*Work instruction*.
Every line that contains "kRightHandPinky" must be located and copied from the data.

*Data in this exercise*.

——

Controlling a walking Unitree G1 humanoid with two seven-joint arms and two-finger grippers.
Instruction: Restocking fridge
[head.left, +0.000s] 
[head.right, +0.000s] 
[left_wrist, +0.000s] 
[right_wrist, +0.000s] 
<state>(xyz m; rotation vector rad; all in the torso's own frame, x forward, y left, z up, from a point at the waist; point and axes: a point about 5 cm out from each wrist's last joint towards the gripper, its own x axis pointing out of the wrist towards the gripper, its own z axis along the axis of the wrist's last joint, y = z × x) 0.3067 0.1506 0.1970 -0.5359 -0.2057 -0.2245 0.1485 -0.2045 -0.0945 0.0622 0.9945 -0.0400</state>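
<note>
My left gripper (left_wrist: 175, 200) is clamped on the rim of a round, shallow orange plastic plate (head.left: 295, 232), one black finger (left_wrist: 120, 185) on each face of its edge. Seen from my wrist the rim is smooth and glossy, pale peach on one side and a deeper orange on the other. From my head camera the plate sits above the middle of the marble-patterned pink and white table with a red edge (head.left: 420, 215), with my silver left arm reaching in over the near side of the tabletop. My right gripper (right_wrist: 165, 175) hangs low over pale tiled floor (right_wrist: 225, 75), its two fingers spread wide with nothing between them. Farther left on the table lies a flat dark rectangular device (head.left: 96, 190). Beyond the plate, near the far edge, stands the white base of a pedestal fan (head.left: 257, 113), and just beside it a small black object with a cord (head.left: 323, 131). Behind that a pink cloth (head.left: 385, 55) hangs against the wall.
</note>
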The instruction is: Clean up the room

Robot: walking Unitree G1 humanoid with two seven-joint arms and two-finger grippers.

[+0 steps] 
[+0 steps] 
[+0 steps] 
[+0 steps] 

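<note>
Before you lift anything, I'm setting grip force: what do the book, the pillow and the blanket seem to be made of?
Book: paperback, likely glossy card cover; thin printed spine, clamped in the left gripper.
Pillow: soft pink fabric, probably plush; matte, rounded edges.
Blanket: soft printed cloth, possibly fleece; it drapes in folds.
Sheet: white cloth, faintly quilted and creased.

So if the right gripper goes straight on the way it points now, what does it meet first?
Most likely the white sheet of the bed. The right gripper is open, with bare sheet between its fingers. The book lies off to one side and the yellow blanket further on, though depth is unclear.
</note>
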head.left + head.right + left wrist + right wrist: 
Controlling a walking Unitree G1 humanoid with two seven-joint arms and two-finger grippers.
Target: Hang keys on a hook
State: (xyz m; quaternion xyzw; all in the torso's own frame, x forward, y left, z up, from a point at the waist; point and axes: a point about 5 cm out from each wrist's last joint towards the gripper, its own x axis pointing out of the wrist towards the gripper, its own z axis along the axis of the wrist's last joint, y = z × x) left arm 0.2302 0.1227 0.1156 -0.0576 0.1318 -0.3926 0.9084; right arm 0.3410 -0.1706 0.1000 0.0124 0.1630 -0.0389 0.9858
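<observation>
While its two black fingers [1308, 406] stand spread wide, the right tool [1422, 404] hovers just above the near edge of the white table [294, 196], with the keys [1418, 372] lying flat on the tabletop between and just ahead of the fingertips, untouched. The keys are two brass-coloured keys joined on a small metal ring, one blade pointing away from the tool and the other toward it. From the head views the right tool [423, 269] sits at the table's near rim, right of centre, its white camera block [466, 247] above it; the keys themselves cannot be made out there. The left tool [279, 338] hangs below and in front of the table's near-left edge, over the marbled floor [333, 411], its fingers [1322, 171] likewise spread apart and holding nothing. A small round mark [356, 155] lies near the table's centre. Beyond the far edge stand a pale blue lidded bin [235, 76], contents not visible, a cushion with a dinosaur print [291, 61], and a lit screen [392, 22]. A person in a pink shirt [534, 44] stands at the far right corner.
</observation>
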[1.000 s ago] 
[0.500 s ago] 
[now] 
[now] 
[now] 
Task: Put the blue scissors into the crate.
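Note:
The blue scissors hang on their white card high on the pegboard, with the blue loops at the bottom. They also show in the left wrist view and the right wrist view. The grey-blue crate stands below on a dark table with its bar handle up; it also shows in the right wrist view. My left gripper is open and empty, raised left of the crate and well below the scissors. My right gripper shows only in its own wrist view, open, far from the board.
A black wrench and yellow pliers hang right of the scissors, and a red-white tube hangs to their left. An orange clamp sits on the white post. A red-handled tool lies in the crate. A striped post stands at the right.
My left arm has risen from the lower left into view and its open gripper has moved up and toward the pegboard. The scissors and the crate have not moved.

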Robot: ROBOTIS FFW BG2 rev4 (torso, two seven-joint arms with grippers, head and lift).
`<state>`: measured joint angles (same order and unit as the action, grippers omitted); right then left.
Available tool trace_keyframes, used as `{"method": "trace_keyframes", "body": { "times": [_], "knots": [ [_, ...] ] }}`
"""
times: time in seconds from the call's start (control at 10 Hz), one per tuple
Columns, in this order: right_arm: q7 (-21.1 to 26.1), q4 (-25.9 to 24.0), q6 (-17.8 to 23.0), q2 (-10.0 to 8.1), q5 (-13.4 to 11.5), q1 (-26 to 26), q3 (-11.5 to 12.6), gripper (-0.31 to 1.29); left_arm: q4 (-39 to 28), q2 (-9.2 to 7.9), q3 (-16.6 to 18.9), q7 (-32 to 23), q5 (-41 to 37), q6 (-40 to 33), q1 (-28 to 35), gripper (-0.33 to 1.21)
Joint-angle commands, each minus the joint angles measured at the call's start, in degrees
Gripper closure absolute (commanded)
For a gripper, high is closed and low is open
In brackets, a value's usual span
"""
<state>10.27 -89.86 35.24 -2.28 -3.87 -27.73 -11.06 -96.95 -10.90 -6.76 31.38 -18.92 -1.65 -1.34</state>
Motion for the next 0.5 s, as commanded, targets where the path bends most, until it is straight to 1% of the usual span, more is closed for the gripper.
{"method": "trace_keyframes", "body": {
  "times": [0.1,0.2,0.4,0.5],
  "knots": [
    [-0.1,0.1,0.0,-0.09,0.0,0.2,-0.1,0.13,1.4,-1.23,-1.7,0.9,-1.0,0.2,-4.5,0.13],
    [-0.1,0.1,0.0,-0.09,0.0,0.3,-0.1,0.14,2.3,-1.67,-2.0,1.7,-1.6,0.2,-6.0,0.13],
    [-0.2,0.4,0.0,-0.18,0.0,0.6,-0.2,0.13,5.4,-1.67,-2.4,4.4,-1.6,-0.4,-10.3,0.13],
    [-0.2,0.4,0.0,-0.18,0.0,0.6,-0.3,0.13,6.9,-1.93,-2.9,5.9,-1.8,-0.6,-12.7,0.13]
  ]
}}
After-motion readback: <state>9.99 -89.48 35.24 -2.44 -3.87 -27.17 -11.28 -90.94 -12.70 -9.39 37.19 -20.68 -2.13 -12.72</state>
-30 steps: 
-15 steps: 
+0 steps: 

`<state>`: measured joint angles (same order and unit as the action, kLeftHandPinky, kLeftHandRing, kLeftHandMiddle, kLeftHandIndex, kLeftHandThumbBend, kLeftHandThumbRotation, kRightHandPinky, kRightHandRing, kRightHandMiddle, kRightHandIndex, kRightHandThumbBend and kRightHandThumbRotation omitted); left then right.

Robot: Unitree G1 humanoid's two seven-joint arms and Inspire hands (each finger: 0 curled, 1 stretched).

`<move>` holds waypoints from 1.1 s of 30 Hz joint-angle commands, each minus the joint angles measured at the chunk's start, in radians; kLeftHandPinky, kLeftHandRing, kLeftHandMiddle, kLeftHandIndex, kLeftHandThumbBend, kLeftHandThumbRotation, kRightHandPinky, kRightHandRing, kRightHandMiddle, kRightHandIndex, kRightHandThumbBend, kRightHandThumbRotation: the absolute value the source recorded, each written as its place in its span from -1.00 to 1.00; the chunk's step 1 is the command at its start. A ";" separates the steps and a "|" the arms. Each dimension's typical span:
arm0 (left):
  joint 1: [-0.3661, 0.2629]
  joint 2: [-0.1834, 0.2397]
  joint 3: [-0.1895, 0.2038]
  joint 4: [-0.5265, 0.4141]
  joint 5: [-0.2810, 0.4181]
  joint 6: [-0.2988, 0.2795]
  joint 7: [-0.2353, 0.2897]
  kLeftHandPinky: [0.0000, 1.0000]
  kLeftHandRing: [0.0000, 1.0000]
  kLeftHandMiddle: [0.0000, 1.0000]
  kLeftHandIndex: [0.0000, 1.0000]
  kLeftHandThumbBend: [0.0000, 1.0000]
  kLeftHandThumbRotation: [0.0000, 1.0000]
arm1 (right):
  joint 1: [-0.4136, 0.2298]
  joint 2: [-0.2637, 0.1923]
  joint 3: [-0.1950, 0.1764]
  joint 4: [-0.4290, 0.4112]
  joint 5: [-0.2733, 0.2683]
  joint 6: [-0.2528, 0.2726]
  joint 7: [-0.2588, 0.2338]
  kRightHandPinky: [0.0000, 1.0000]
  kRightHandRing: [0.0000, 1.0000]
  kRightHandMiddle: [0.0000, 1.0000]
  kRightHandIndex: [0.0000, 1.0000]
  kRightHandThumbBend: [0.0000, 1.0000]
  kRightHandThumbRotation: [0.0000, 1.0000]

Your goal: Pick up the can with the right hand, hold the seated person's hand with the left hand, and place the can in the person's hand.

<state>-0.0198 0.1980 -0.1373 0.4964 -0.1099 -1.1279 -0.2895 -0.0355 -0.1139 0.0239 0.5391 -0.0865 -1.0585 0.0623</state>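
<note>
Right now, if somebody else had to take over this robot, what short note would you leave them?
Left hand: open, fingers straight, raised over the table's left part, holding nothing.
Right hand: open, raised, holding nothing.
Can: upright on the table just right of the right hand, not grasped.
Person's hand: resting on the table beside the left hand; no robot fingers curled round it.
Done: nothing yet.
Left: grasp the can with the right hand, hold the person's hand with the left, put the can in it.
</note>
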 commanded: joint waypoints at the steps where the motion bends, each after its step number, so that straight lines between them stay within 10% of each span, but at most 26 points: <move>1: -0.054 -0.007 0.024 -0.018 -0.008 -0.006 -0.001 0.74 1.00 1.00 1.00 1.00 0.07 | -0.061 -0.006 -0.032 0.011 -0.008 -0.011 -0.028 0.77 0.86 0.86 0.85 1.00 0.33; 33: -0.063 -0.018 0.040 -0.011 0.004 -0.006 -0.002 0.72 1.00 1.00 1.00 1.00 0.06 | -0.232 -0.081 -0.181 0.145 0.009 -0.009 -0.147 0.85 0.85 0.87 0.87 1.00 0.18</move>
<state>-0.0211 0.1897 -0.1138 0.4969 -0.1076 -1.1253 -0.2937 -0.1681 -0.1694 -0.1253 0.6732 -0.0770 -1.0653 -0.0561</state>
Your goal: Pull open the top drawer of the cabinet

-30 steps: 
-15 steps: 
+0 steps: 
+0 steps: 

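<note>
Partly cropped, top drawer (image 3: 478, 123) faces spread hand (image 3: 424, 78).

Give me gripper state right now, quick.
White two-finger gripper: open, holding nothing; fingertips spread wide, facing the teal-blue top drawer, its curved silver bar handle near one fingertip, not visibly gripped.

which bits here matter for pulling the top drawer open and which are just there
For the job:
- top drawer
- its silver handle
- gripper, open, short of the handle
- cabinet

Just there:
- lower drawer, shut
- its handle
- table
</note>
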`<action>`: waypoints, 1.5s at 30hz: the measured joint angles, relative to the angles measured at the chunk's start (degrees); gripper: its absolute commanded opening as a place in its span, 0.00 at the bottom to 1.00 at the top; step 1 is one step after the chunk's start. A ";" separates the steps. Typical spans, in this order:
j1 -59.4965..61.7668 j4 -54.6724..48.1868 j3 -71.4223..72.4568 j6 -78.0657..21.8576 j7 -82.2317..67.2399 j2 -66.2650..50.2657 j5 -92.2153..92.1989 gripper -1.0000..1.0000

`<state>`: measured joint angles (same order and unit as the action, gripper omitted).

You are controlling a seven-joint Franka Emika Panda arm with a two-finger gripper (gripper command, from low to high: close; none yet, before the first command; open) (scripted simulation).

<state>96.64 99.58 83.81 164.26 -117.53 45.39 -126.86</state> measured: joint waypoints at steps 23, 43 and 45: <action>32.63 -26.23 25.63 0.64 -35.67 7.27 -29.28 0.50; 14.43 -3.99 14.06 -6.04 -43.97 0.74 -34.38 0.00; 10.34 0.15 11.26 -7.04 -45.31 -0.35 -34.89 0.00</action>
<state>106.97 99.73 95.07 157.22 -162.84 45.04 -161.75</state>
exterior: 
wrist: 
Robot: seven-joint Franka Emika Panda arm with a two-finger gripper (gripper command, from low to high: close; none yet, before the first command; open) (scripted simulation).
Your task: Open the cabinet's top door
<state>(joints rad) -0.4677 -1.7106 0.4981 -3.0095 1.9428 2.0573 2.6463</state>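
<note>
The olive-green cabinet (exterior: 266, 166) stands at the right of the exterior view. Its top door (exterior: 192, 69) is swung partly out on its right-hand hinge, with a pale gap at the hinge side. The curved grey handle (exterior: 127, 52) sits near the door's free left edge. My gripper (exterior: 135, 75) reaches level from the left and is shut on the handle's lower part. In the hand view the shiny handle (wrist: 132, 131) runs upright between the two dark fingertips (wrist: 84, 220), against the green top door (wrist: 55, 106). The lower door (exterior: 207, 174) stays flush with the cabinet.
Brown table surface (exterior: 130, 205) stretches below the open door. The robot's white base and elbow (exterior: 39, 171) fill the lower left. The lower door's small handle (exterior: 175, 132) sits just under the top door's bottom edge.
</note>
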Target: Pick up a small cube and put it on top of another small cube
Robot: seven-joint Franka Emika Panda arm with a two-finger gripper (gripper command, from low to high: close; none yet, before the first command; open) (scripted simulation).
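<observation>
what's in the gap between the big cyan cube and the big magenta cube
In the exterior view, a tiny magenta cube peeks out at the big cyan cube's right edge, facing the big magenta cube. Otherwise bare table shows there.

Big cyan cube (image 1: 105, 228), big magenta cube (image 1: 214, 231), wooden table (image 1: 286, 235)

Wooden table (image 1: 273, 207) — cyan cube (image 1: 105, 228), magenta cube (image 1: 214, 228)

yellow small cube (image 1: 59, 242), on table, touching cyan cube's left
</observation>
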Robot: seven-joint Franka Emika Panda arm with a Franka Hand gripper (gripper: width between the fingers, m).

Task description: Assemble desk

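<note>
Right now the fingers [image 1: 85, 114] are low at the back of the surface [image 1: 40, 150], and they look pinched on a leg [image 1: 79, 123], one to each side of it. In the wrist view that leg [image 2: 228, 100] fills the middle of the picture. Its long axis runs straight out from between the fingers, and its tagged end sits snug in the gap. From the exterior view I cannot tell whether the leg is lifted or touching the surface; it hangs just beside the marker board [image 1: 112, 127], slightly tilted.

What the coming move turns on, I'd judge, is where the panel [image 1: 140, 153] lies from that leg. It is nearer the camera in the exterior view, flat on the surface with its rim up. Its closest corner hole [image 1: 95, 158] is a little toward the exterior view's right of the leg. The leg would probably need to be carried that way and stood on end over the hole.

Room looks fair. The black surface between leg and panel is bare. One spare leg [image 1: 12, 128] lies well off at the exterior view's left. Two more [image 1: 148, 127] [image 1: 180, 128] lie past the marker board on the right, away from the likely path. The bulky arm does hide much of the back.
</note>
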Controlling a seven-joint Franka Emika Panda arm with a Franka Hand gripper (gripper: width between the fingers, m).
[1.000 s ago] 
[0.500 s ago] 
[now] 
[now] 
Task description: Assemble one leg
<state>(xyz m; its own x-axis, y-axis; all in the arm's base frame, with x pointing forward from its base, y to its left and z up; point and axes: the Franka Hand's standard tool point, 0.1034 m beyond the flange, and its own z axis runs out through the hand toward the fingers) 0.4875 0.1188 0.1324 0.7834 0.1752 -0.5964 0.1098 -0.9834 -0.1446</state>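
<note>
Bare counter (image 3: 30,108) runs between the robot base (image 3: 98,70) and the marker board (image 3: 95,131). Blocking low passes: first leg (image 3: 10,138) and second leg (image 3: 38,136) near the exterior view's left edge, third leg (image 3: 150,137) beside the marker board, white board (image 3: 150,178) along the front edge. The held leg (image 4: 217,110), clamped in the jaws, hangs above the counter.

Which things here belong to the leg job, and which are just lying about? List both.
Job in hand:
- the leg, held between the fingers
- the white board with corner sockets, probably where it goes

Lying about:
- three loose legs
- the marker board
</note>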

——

*Written answer*.
`<state>`: measured joint angles (same order and unit as the action, kLeftHandPinky, kLeftHandRing, kLeftHandMiddle, kLeftHandIndex, kLeftHandThumbBend, kLeftHandThumbRotation, kRightHandPinky, kRightHandRing, kRightHandMiddle, kRightHandIndex, kRightHandThumbBend and kRightHandThumbRotation omitted); left then right.
`<move>` holds waypoints from 1.1 s of 30 Hz joint-angle commands, each minus the joint angles measured at the chunk's start, in radians; kLeftHandPinky, kLeftHandRing, kLeftHandMiddle, kLeftHandIndex, kLeftHandThumbBend, kLeftHandThumbRotation, kRightHandPinky, kRightHandRing, kRightHandMiddle, kRightHandIndex, kRightHandThumbBend, kRightHandThumbRotation: the absolute value the source recorded, each written as its place in its span from -1.00 to 1.00; the chunk's step 1 is the command at its start. A ";" separates the steps and a "|" the arms. Each dimension's typical span:
  kRightHandPinky: [0.0000, 1.0000]

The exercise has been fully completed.